§ **Problem statement**: Please return the listing exactly as written, but without its pictures.

§ **Source data**:
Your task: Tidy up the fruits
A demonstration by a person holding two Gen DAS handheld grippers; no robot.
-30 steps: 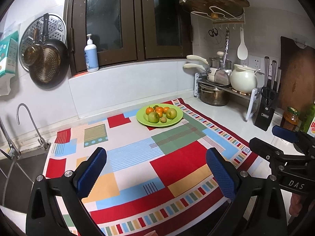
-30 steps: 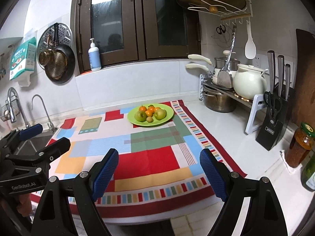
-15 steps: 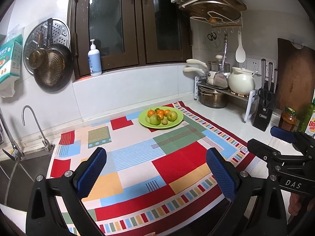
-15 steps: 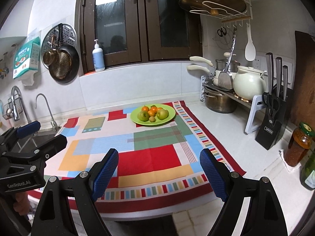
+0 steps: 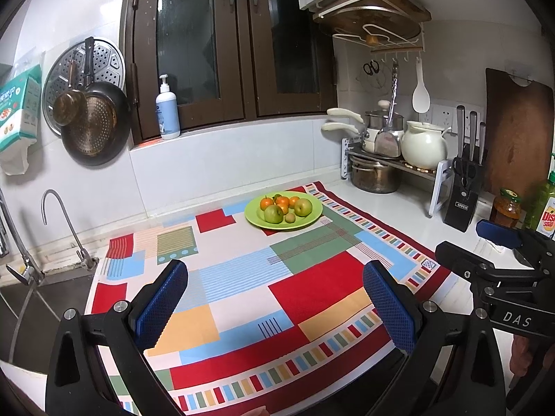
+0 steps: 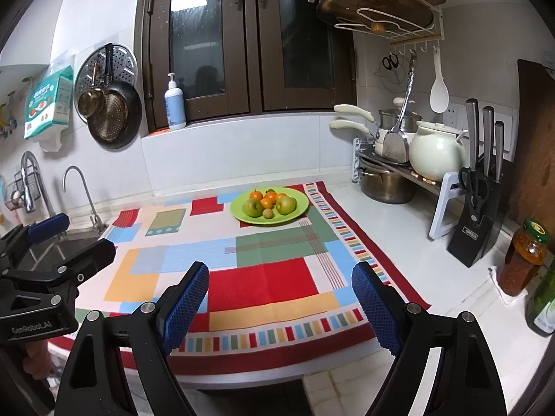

§ **Answer to the exercise**:
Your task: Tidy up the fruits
A demonstration by a person holding two Gen DAS handheld grippers; no robot.
-30 steps: 
-30 steps: 
-15 steps: 
-15 steps: 
+0 steps: 
+0 steps: 

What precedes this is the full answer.